Iranian rockets came about 1,500 metres close to US warships, including the aircraft carrier USS Harry S. Truman, entering the Gulf last week. The US military has called the Iranian live-fire exercise 'highly provocative'. 

The incident occurred on Saturday when the US warship, along with destroyer USS Buckley and a French warship, were moving through the Strait of Hormuz to help in launching aircraft for the US-led coalition campaign against the Islamic State. 

At the same time, the Iranian Revolutionary Guards conducted a live-fire exercise in the area and fired several unguided rockets, with one rocket coming about 1,500 metres close to the Truman, NBC News reported.

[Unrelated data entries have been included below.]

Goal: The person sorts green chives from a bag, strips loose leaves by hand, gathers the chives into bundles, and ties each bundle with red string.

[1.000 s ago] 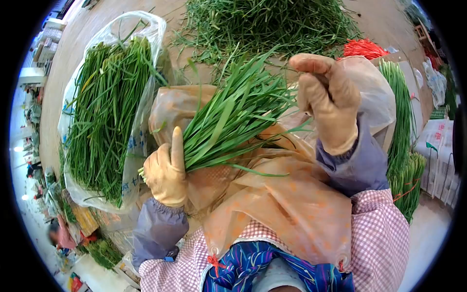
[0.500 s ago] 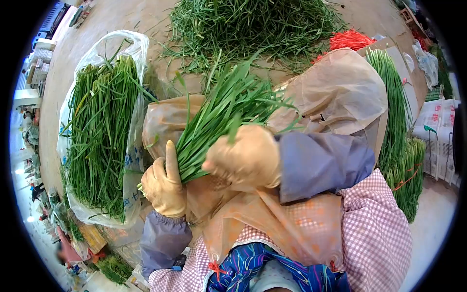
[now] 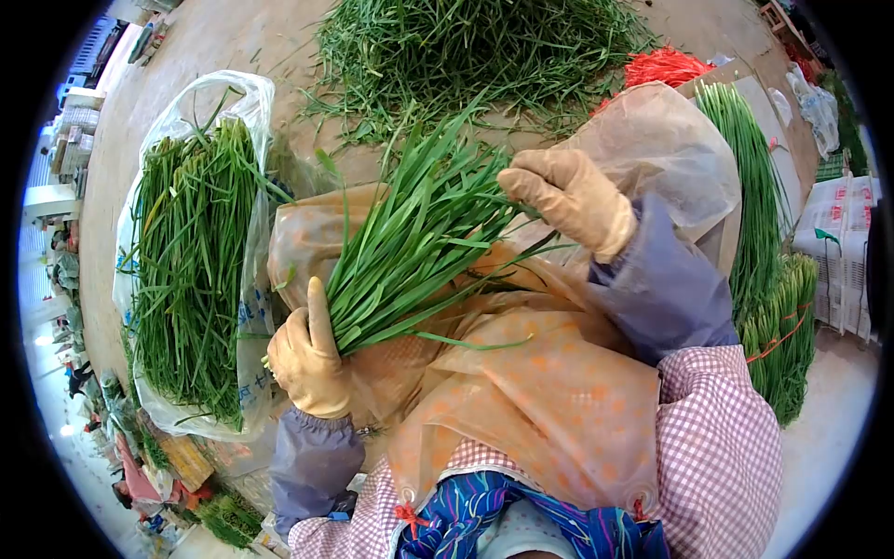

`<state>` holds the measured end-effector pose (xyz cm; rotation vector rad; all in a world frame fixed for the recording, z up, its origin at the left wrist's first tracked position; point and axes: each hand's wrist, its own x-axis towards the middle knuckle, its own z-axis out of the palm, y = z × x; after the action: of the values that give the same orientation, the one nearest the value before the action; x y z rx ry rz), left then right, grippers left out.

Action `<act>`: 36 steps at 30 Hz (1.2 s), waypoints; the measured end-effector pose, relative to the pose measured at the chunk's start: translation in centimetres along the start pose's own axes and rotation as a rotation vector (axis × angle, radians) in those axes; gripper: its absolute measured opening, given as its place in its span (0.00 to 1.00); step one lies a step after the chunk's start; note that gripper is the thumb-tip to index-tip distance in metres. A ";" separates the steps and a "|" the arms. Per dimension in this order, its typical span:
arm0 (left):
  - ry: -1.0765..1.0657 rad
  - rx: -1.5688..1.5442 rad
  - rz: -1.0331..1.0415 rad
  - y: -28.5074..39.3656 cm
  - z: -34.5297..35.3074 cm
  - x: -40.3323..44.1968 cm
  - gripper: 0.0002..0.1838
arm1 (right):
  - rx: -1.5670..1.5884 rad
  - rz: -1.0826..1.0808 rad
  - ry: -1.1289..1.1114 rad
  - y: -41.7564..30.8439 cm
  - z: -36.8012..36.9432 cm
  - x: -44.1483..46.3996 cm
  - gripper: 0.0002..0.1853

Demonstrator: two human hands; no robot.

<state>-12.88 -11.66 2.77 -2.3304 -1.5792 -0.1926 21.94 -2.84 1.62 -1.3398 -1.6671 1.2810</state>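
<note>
My gloved left hand is wrapped round the stem end of a bunch of garlic chives, its index finger pointing up beside the stalks. The long green leaves fan up and to the right over my lap. At the right edge of the leaf tips is my gloved right hand, with its fingers curled together. Whether a leaf is pinched there is hidden. One loose leaf sticks out sideways from the bunch, low above the apron.
Left of me stands a clear plastic bag packed with chives. Ahead lies a large heap of loose chives. Red ties sit behind my right knee, with upright chive bundles and a white crate further right.
My right hand has moved up and right, from near the bunch's base to its leaf tips. The bunch has spread wider, while my left hand keeps its hold almost in place.
</note>
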 end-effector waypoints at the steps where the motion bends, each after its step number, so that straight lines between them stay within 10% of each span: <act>1: -0.002 -0.011 0.008 -0.1 -0.1 0.0 0.43 | 0.113 -0.001 0.006 1.0 0.9 0.4 0.20; 5: -0.033 -0.033 -0.009 0.0 -0.6 -0.1 0.43 | 0.526 0.084 0.359 0.8 0.3 1.1 0.16; 8: -0.131 -0.120 -0.082 0.1 -1.5 0.7 0.44 | 0.323 0.140 0.380 3.1 -3.6 2.0 0.13; 11: -0.159 -0.474 -0.191 -0.2 -3.2 2.5 0.45 | -0.727 -0.167 0.604 5.7 -3.7 1.3 0.22; 14: -0.287 -1.099 -0.438 -2.5 -3.6 4.3 0.27 | -0.610 -0.244 0.737 0.5 -4.8 -0.5 0.23; 17: -0.472 -1.540 -0.865 -1.4 -4.9 7.7 0.17 | -0.783 0.167 -0.089 -2.5 -5.1 -0.2 0.11; 21: -0.653 -1.937 -0.956 2.5 -5.2 10.5 0.26 | 0.016 -0.802 -0.178 -2.5 2.7 -3.3 0.16; 23: -0.810 -1.963 -1.310 7.7 -7.4 12.7 0.28 | -0.289 -1.097 0.104 -5.2 3.5 -4.3 0.21; 26: -1.206 -1.784 -0.941 7.0 -5.5 13.0 0.28 | -0.502 -1.157 0.377 -3.2 6.2 -2.1 0.22; 30: -1.613 -1.538 -0.662 7.8 -5.3 14.6 0.24 | -0.698 -0.902 0.035 -2.0 2.8 -2.6 0.26; 36: -1.467 -1.472 -0.342 8.4 -3.4 15.4 0.20 | -0.405 -0.864 0.396 -2.2 -0.3 -5.9 0.28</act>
<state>0.96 -2.14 8.85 -3.4703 -3.3278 0.7661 23.12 -8.36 4.37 -0.8106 -1.9240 0.1756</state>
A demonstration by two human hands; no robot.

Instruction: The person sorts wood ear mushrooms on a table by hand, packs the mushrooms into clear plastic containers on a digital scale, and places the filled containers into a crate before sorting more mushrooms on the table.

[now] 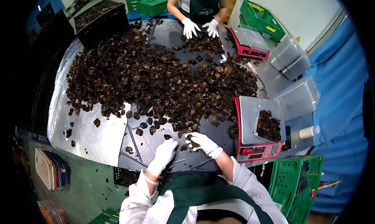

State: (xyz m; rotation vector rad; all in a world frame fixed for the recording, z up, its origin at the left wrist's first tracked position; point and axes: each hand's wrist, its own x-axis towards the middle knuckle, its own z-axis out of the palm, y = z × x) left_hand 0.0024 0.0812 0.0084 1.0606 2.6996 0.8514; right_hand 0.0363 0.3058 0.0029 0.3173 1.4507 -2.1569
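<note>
A large heap of dark brown mushroom-like pieces point(156, 75) covers the middle of the table. My right hand point(201, 142), white-gloved, is at the heap's near edge with its fingers curled round a dark piece. To its left is my left hand point(166, 151), also gloved, its fingers drawn together near a small dark piece; whatever they hold is hidden. Right of my hands stands a red scale point(248, 126) with a lit display, bearing a clear tray point(267, 126) partly filled with dark pieces.
Across the table a co-worker's gloved hands point(201, 28) spread over pieces beside a second red scale point(250, 44). Clear containers point(299, 95) and a white roll point(309, 132) lie right. A black crate point(101, 24) stands back left, green crates point(295, 185) front right.
</note>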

The rockets were not fired at the ships but only near them, US military officials told the network. 

The US Central Command said that Iran had given "only 23 minutes of advance notification".

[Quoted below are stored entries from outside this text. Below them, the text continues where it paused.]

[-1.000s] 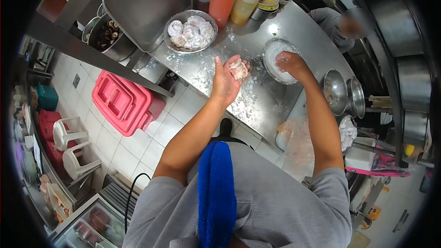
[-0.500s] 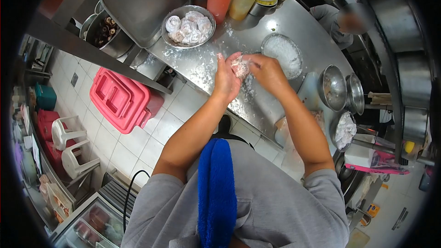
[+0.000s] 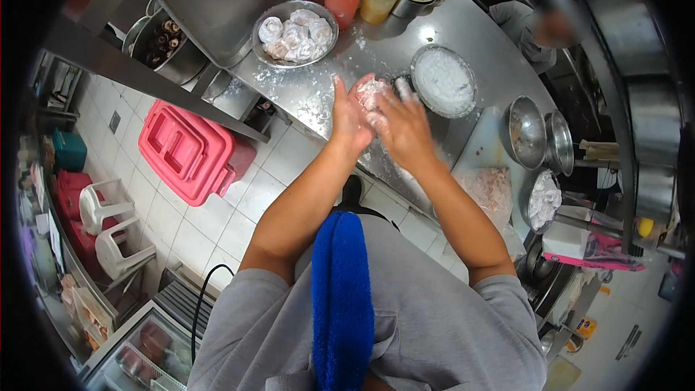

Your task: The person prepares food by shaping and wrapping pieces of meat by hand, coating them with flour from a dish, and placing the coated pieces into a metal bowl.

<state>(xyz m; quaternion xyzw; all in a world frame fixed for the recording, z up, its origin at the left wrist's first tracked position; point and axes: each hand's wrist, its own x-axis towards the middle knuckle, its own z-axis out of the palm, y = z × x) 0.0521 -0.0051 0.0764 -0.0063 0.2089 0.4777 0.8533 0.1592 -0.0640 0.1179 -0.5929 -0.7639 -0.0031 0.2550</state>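
Loosely cupped, the grip of the left hand (image 3: 350,120) cradles a white-dusted lump (image 3: 371,93) on its palm, thumb apart, over the near part of the powder-strewn desk (image 3: 384,49). Spread and blurred, the right hand (image 3: 406,129) overlaps the lump from the right; whether it pinches it cannot be told. Just to the right and farther off sits a powder bowl (image 3: 453,114), its contents white; far left, a second bowl (image 3: 291,64) holds dusted pieces (image 3: 297,34).
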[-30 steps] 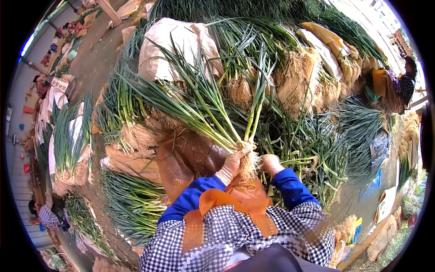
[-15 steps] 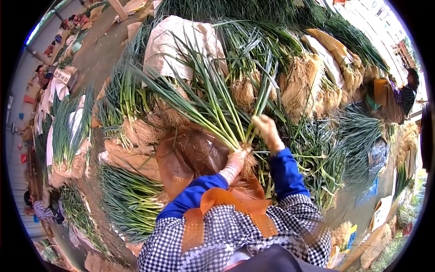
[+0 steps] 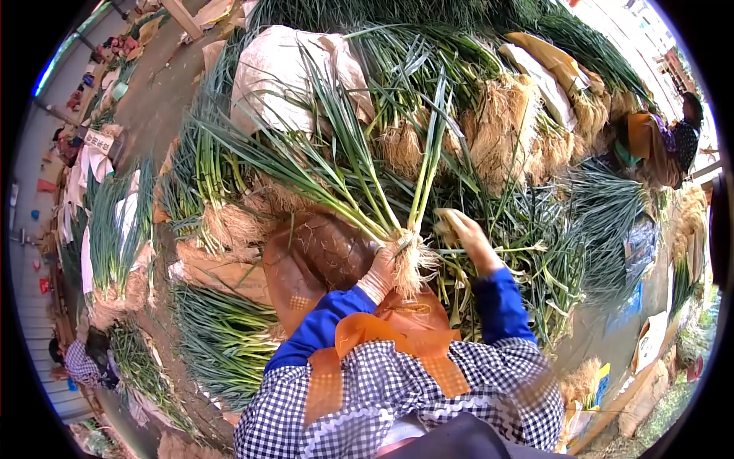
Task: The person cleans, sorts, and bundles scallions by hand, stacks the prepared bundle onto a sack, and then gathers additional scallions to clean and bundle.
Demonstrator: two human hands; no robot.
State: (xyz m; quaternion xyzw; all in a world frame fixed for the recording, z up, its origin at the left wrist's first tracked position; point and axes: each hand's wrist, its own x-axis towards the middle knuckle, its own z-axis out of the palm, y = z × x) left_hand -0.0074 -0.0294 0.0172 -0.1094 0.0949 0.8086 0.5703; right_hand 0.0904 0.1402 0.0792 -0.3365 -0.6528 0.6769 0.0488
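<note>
My left hand [image 3: 381, 271] is closed round the base of a bunch of green onions [image 3: 377, 200], just above its pale, stringy roots. The long green leaves fan out upward and to the left, away from my body. To the right of the bunch is my right hand [image 3: 468, 236], apart from it, above loose leaves and stalks [image 3: 527, 264]. Its fingers point left and look blurred; whether they hold anything is unclear. A brown apron [image 3: 321, 256] lies over my lap beneath the bunch.
Stacked green onions [image 3: 222, 336] lie at the lower left. Ahead are a white sack [image 3: 267, 80] and root bundles [image 3: 501, 134]. More onions [image 3: 608, 229] lie at the right. A person [image 3: 688, 138] is at the far right, another person [image 3: 82, 363] at the lower left.
My right hand rose to the bunch's stalks, then moved back down and right, away from them. My left hand has kept hold of the bunch and shifted slightly left.
</note>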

"These actions were highly provocative, unsafe, and unprofessional and call into question Iran's commitment to the security of a waterway vital to international commerce," spokesman Navy Commander Kyle Raines said, according to Reuters. 

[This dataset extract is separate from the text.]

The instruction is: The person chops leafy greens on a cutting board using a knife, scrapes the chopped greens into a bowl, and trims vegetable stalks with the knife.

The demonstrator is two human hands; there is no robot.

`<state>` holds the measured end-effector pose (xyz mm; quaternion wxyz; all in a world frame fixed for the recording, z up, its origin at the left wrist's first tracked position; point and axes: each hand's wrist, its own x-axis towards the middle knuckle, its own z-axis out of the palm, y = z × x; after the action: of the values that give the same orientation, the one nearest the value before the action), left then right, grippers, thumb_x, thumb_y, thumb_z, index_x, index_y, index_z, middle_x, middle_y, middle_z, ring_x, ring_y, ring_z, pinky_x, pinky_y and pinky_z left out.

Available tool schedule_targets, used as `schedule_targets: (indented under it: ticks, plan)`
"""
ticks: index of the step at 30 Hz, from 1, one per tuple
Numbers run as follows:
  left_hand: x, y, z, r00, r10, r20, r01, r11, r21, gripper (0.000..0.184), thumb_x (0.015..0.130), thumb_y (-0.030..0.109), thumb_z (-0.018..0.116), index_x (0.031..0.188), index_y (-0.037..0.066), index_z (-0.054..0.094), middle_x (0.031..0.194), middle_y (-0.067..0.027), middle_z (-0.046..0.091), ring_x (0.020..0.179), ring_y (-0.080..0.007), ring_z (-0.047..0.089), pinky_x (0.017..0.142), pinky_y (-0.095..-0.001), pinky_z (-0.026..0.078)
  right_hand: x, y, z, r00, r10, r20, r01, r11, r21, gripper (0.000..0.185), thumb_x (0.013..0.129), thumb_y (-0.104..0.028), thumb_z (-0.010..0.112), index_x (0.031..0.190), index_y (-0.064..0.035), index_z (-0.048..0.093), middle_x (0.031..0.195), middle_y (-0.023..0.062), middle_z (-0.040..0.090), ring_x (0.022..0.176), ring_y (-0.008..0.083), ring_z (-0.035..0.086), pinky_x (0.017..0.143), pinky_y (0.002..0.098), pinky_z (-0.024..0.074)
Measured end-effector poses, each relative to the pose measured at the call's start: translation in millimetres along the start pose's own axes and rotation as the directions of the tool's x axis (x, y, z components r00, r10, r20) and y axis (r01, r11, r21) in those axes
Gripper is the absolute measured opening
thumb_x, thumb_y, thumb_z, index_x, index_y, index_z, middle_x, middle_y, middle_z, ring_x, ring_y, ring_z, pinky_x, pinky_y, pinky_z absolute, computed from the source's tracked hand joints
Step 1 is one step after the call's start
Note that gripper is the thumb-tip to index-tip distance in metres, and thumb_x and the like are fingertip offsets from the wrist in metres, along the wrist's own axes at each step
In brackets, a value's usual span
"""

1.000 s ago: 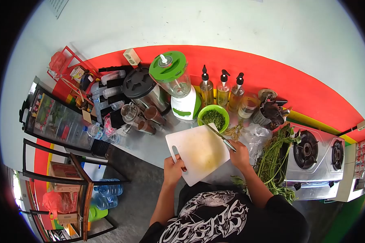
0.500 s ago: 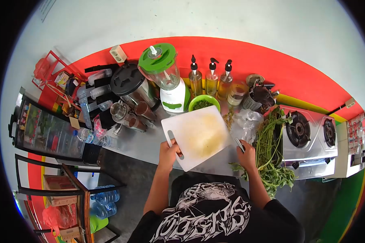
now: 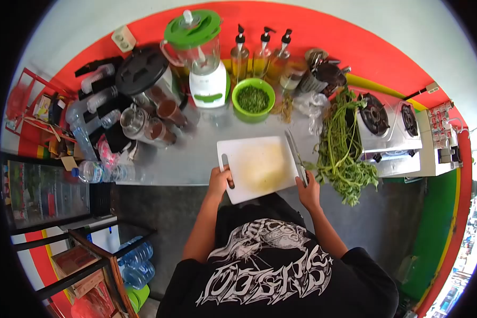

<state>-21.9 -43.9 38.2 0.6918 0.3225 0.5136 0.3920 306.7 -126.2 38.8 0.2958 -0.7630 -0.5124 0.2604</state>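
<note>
My left hand (image 3: 219,184) is closed around the handle slot of a white cutting board (image 3: 249,159), whose surface has a yellow-green stain. The board is at the front edge of the metal counter. In my right hand (image 3: 308,192) is a knife (image 3: 293,150), its blade pointing away from me along the board's right side. Beyond the board stands a green bowl (image 3: 238,108) with chopped green leaves (image 3: 253,99) in it. A heap of long leafy green stems (image 3: 340,143) lies to the right of my right hand.
A blender (image 3: 206,85) with a green lid and several pump bottles (image 3: 261,61) line the red wall. Glass jars (image 3: 135,124) and plastic bottles (image 3: 90,172) are on the left. At the right is a gas stove (image 3: 395,122). A crumpled plastic bag (image 3: 311,107) lies near the stems.
The view has tilted down. The board has come away from the green bowl, showing the bowl whole. The knife's blade now shows, pointing forward beside the board.
</note>
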Motion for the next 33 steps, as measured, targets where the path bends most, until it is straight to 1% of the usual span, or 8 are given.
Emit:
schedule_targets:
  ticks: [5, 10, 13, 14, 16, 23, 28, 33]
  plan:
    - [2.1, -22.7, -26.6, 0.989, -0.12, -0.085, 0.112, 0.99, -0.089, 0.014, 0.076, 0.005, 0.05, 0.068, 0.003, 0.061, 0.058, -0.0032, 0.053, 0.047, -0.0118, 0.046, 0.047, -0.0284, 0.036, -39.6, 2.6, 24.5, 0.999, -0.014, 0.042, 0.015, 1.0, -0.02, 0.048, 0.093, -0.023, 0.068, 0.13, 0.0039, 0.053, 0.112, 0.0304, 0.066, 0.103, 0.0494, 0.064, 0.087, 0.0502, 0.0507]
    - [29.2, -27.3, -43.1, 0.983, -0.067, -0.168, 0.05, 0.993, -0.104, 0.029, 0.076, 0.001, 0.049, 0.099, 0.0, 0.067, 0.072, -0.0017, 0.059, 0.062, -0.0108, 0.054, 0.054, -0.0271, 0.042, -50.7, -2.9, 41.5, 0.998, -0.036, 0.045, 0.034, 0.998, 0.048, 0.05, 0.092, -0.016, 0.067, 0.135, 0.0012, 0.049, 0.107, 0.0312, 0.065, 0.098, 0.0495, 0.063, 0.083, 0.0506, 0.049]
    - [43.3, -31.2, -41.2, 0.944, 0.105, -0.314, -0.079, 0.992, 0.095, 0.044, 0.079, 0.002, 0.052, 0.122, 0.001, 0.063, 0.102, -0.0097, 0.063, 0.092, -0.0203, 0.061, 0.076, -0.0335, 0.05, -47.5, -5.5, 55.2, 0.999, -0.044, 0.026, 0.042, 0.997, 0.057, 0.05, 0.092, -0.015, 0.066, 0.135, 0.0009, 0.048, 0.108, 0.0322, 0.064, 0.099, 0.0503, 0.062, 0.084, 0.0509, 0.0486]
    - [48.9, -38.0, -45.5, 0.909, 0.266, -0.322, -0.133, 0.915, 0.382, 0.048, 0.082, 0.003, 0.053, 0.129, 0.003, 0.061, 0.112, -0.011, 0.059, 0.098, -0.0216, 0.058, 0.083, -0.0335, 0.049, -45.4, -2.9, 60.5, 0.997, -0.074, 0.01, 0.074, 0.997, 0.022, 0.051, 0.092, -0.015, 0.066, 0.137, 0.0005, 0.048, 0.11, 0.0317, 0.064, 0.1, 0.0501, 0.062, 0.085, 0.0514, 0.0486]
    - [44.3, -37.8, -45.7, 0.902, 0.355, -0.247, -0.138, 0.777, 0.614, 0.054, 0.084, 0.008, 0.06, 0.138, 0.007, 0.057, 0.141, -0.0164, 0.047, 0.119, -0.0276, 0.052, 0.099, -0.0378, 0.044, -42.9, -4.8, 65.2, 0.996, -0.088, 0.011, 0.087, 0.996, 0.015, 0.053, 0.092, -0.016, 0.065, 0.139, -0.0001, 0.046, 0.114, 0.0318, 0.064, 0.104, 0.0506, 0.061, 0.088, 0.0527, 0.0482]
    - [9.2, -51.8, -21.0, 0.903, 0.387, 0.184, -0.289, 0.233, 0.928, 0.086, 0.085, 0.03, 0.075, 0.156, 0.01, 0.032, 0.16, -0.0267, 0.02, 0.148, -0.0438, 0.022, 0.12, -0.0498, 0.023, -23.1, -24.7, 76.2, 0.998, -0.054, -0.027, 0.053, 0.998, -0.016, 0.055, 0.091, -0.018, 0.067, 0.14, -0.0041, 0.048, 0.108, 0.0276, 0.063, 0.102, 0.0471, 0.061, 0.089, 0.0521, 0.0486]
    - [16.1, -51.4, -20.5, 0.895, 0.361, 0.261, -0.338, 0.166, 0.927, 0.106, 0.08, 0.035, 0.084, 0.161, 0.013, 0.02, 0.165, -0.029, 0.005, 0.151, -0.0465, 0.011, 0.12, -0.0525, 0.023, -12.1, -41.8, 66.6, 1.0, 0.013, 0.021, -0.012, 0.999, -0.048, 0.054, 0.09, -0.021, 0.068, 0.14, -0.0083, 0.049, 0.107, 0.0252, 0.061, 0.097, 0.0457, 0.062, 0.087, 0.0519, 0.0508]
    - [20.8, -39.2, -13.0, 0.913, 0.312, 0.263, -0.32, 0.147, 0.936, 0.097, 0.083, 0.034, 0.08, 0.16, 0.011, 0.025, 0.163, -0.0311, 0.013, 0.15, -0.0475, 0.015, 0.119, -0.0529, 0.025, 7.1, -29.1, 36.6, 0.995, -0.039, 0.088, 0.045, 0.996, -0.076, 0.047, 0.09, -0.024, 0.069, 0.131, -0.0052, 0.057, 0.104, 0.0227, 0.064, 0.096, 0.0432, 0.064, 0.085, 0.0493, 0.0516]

"While most interactions between Iranian forces and the U.S. Navy are professional, safe, and routine, this event was not and runs contrary to efforts to ensure freedom of navigation and maritime safety in the global commons," he said. 

The Truman continued on to the Gulf following the incident, NBC reported. 

Iran and the United States only recently restored ties after reaching a nuclear agreement in July to stop Tehran's nuclear programme, while lifting the heavy economic sanctions on the country.